她把大半个身子都伸出了栏杆外,手里白酒瓶里的**已经所剩无尽,有几个眼尖的学生看到她后不禁呼喊老师。
很快,很多学生和老师都围在下面,不知道是谁上了天台,站在她后面,好心劝道:“姑娘你别想不开啊,你还很年轻千万别做跳楼这种想不开的事啊!”

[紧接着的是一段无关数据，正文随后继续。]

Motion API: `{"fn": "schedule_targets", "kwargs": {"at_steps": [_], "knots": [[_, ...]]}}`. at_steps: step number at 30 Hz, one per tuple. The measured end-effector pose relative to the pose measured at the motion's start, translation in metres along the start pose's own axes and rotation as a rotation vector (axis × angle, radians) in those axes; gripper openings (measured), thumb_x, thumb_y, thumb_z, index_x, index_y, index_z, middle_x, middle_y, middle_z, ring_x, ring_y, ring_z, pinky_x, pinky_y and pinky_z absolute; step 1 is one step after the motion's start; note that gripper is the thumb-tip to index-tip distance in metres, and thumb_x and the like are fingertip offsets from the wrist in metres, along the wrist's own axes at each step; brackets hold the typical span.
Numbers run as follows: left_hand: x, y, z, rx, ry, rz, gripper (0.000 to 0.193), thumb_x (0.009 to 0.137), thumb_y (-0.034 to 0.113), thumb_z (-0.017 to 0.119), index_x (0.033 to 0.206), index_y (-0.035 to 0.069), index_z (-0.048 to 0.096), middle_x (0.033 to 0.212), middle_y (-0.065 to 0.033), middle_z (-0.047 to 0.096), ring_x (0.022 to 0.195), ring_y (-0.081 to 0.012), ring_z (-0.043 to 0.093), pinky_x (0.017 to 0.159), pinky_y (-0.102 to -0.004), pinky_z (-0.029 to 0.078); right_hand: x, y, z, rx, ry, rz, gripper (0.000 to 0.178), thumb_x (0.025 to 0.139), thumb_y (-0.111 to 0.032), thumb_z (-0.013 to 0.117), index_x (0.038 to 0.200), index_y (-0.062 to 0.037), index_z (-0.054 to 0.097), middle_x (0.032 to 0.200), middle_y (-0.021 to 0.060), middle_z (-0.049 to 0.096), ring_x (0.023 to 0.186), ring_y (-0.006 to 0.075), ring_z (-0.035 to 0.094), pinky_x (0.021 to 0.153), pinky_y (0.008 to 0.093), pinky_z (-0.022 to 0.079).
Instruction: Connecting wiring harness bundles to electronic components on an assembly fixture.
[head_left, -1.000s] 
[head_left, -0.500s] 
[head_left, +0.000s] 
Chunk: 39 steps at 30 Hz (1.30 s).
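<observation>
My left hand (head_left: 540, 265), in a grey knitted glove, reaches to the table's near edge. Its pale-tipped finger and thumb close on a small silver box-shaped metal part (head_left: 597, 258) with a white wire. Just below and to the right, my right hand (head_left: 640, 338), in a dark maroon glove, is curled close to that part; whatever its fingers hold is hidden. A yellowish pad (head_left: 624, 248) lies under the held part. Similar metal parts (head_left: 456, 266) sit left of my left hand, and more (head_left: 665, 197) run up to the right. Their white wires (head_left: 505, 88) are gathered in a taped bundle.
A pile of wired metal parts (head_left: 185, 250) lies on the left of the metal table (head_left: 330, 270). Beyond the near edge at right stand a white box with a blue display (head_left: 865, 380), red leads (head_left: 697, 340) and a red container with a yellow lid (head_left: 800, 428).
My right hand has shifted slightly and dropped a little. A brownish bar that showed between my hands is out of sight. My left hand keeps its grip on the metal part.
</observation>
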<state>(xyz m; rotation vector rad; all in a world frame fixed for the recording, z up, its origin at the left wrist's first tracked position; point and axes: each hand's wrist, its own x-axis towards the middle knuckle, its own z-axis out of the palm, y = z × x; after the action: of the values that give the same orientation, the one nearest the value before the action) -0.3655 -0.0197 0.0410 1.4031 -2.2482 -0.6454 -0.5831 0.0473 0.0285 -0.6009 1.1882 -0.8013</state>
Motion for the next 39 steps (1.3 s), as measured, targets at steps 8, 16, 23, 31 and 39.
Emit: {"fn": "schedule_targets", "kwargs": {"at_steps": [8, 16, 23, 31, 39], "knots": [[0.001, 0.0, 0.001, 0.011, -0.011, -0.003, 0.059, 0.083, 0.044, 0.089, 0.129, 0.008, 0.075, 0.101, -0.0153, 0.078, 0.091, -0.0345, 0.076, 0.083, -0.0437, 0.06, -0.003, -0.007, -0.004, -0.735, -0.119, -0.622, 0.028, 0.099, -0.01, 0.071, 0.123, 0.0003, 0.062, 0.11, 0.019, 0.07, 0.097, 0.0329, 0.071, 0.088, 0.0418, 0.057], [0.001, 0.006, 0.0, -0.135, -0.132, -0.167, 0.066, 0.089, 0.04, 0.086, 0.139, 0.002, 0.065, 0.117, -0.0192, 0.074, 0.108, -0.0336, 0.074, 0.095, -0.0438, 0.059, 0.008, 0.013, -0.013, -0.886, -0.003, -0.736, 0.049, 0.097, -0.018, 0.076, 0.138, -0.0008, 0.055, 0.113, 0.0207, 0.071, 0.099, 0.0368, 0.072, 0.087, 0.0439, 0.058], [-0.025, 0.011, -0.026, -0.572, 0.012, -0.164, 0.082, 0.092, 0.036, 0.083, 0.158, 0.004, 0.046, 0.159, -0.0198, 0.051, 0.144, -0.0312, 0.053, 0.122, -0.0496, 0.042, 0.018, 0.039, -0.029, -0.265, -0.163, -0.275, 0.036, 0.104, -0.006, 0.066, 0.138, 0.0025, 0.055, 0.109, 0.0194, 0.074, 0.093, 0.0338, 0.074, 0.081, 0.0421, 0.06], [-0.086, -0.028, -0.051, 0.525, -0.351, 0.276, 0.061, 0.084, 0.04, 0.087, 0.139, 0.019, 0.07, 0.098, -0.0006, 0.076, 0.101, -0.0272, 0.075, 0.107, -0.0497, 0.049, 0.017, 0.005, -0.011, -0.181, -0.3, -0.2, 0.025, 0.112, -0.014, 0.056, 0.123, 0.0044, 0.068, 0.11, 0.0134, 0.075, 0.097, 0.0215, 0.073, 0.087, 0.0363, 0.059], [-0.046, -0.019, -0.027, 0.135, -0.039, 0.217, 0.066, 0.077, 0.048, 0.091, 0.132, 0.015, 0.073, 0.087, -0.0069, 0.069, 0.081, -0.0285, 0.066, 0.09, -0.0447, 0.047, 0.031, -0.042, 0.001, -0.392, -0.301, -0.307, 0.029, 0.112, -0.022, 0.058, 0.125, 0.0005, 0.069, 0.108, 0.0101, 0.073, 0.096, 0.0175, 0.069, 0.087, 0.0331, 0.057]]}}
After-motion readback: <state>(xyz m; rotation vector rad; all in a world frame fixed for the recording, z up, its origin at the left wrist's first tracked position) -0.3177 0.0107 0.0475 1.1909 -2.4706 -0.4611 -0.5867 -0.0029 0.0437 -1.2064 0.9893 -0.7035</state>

林昭然没回头,反手将手里的瓶子往后扔,示意他们不要靠近,干哑的声音撕扯着自己的喉咙,“跳楼算是想不开吗?大叔?”。
可惜她的声音细弱
蚊虫,根本没人听到。
反倒是身后的议论声越来越大。
她自言自语:“真是连个清净的地儿都不给我!”
然后她用尽全身力气嘶吼:“谁要再过来老子就真的从这跳下去!”
她这一说让天台上的所有人都退到了楼梯间里。
天上的云越来以厚,越来越厚像是在积蓄着某种力量一样。
白酒的后劲让林昭然脚步浮虚,一个没站稳就跌座在天台边缘,下面一片人唏嘘。
她往下看,突然发现下面好多好多人,不知道是不是因为眼睛花的原因。
季言致赶到的时候她依旧坐在那里,他二话没说直接上前,林昭然感觉到身后有人怒吼了一声:“不是叫你们别上来的吗?!”
说着就扶着栏杆站了起来,往栏杆外跨出一条腿。
季言致见状,什么也不顾的三步作两步快速走上前拉着她在空中挥舞的手一个用力,将她狠狠地拽了下来跌坐在地上,力气大得根本不容林昭然反抗。
季言致无法想象,如果不是顾毅给顾洛楠打电话通知她,他们可能到现在都不知道林昭然在这想死。
愤怒充斥着他的眼睛,最后甩下一句:“林昭然你想死我管不着!”转身离开。
顾洛楠好不容易才拨开人群上天台,就看到林昭然脸颊都已经红肿起来,嘴唇也冻得发紫,她没说话只是紧紧的抱住林昭然。
林昭然在顾洛楠怀里一直不停重复的喃喃:顾洛我不想死了,我不想死了……
“轰隆——”
天空被紫色的闪电划破,顷刻下起了瓢泼大雨,冬天的雨猛烈而又刺骨,洗刷着尘世的铅华,可依旧带不走那份属于林昭然的伤痛。
那个冬天,可以称为是她最黑暗的时刻。
而在这最黑暗的时刻,她的太阳程北嘉却不在她身边。